#sklearn: accuracy vs balanced accuracy

4 messages · Page 1 of 1 (latest)

flat oar
#

Are there any reasons to ever use accuracy over balanced accuracy for assessing a model, considering that balanced accuracy is equal to accuracy for balanced datasets (if I understood the sklearn documentation correctly)?

mystic thunder
# flat oar Are there any reasons to ever use *accuracy* over *balanced accuracy* for assess...
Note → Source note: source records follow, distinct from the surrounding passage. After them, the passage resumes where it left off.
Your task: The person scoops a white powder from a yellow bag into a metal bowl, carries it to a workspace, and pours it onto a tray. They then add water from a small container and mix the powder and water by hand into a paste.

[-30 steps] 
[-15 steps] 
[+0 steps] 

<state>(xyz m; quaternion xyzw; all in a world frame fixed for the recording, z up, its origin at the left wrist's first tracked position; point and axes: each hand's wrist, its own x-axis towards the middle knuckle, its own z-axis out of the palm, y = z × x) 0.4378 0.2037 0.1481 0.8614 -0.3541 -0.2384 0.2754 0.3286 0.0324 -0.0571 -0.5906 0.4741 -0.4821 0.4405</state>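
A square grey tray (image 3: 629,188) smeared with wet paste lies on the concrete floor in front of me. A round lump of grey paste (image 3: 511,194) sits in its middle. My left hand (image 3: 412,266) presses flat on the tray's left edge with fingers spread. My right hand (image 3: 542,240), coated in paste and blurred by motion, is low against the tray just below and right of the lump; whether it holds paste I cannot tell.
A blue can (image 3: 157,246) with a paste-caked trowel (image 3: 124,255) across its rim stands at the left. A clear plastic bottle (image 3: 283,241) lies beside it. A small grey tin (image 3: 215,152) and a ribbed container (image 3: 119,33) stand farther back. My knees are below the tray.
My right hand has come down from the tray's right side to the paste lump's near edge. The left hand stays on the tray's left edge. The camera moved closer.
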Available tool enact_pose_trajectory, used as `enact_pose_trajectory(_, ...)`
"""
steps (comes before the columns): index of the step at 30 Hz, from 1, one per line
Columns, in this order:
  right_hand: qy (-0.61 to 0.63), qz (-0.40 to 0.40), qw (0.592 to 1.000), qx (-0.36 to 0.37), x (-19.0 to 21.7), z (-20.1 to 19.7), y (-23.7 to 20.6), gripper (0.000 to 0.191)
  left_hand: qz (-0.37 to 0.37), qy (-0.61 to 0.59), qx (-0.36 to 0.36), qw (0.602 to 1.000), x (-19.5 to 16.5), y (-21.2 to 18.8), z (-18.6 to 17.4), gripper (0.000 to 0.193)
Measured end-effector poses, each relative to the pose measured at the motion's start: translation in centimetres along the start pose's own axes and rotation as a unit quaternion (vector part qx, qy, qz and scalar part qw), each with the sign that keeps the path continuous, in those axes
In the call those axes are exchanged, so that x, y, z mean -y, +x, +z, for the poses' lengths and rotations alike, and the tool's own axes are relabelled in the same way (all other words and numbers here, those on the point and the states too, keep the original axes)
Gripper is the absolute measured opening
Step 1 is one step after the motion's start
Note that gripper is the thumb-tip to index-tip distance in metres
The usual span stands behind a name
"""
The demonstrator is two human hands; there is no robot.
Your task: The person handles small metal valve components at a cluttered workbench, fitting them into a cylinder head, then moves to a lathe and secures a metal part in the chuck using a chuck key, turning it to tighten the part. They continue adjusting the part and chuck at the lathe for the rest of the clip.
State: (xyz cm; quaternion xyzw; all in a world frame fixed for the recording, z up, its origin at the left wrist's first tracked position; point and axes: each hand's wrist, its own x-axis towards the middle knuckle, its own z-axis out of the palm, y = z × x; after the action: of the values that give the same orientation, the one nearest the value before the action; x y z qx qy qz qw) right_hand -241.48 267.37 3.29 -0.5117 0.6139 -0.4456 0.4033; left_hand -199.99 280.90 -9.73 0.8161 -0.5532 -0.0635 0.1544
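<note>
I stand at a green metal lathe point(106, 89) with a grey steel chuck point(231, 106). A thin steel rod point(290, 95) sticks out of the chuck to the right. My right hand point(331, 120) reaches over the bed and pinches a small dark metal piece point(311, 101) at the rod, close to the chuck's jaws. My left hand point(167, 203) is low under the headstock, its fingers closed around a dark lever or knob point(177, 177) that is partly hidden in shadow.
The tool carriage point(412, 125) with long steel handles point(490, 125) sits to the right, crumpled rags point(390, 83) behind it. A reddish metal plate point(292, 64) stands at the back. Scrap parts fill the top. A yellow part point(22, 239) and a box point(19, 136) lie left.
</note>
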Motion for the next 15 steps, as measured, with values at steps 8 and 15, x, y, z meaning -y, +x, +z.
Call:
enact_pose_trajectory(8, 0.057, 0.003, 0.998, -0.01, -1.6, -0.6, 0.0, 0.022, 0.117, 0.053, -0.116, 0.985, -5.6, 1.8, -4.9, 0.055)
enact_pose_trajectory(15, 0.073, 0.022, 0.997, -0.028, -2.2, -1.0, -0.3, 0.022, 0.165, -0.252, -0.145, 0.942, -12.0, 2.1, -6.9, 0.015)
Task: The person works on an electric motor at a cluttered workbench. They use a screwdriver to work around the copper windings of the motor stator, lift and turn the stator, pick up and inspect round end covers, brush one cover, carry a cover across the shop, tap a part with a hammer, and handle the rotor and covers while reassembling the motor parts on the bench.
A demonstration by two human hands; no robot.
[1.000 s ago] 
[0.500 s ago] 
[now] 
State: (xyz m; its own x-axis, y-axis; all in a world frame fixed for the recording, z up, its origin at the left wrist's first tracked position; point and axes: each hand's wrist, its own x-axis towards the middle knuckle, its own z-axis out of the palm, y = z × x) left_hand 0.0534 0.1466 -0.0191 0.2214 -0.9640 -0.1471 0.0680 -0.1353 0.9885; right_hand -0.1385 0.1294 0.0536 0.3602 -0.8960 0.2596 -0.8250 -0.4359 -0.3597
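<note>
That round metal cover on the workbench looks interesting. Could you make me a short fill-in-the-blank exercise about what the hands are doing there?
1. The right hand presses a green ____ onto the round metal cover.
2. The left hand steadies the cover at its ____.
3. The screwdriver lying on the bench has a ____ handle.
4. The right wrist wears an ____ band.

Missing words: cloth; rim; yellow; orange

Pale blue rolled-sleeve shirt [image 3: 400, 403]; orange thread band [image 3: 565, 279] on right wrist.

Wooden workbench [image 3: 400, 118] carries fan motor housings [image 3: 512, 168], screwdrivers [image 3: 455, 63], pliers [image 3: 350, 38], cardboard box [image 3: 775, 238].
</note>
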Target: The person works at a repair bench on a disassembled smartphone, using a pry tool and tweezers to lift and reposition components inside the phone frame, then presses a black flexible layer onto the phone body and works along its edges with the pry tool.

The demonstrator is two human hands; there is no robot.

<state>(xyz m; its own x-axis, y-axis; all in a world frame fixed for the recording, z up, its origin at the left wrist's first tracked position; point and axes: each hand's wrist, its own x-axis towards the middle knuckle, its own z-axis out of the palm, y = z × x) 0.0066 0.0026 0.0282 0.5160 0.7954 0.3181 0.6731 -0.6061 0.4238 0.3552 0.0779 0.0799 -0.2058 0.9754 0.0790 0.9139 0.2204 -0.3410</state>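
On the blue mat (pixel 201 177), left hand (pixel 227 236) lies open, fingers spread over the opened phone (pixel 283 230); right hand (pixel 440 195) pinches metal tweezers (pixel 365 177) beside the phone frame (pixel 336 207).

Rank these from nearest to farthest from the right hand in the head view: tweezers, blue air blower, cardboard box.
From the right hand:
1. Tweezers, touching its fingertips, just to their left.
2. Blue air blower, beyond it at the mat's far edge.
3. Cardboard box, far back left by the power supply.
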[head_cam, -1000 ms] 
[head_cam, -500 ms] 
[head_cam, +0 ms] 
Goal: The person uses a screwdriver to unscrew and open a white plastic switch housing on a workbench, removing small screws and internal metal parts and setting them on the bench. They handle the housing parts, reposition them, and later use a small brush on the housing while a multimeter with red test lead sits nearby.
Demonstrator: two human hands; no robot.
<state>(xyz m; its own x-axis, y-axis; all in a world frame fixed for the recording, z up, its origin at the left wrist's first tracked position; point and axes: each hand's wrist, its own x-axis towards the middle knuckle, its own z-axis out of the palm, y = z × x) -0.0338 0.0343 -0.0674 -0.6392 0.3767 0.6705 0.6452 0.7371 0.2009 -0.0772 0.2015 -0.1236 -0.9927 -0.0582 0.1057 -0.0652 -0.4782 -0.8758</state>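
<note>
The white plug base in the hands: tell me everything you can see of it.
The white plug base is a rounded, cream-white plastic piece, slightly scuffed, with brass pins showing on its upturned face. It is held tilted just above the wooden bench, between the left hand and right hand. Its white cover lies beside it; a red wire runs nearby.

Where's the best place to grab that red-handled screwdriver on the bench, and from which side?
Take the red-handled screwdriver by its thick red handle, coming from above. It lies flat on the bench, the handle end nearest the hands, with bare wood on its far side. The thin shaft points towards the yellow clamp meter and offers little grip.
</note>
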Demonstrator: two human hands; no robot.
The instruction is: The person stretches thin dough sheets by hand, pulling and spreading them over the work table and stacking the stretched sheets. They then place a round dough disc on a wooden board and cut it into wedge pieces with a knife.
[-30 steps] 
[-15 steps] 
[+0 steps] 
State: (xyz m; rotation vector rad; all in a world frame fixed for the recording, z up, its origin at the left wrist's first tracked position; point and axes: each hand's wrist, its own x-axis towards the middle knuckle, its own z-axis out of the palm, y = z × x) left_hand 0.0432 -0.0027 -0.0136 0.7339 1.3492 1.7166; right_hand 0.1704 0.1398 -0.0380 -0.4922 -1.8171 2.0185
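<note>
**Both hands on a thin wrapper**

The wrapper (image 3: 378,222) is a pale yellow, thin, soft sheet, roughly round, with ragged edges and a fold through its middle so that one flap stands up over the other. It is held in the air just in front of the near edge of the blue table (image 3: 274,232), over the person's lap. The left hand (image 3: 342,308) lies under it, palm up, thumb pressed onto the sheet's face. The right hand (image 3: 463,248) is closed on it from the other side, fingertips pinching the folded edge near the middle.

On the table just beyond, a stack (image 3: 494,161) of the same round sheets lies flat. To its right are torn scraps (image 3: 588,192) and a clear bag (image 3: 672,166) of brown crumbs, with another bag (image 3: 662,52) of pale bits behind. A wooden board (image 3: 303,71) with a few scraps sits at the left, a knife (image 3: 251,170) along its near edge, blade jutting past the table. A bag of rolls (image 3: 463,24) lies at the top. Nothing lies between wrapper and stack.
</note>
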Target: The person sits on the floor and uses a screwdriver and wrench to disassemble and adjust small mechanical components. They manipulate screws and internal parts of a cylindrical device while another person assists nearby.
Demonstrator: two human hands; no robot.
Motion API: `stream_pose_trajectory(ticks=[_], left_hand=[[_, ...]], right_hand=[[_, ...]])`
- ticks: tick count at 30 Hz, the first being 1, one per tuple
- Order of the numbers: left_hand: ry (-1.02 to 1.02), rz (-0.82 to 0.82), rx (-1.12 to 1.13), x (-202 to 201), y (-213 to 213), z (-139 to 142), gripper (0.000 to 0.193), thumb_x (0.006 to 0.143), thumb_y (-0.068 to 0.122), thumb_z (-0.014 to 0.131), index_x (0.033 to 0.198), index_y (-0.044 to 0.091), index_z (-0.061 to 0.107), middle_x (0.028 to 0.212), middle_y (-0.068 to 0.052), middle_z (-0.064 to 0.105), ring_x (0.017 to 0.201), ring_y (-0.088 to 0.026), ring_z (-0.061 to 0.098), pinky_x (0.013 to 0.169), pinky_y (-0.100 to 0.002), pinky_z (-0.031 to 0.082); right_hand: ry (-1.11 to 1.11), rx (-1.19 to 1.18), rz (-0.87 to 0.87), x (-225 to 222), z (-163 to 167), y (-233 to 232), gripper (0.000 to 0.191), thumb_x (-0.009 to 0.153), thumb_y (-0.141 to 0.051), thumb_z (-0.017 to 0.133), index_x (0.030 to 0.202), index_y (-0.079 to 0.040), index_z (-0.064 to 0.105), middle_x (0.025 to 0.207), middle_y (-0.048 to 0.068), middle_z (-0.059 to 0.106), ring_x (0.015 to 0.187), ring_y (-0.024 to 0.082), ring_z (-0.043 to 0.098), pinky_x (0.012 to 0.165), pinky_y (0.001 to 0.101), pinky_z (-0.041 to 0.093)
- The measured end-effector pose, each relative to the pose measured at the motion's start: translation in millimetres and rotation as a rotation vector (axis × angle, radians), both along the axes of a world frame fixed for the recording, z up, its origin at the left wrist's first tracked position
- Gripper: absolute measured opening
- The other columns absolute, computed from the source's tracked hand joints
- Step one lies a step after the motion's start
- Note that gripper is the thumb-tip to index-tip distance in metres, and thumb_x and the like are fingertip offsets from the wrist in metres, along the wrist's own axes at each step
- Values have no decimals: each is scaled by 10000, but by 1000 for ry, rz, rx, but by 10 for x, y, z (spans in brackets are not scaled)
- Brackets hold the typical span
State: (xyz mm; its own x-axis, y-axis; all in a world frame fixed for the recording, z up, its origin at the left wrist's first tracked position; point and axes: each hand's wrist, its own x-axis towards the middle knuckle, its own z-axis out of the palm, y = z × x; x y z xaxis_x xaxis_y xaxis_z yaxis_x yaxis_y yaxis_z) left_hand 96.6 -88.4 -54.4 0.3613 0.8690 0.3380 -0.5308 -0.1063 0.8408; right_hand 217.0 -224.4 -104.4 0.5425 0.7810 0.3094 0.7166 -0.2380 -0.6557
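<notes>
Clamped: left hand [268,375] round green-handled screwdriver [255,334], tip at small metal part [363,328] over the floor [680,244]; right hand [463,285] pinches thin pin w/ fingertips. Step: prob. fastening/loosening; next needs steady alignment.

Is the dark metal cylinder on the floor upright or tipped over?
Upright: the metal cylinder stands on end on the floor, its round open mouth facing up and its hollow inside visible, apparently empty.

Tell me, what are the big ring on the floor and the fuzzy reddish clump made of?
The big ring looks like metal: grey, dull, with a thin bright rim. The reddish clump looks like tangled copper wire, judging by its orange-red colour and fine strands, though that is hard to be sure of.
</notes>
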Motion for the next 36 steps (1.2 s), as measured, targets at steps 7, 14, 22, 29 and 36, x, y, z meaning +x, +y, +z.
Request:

So there are a few things. First, when we evaluate a model, we never evaluate based on one metric. We always evaluate from multiple angles, depending on the problem statement. If we are dealing with imbalanced classes, we'd look deeper into recall and precision, as they get class specific, and we can decide on the trade-offs. Second, when dealing with imbalanced datasets, we likely will be treating them to a certain extent, so that the classes are relatively balanced. You likely won't see exact number of records for each class, so the discrepencies between balanced accuracy vs. accuracy becomes less intuitive. Now, evaluation is not just for ourselves, but also to communicate. The relationship between accuracy, recall, precision, is very well established, and easier to communicate even among data folks. Balanced accuracy would be less so, due to it being averaging instead, and not necessarily more interpretable when you add more classes. So at most, I'd put it as an additional evaluation metrics, but not a replacement.

flat oar
mystic thunder
# flat oar Ok, I see. But when tuning hyperparameters using a grid search, we need to choos...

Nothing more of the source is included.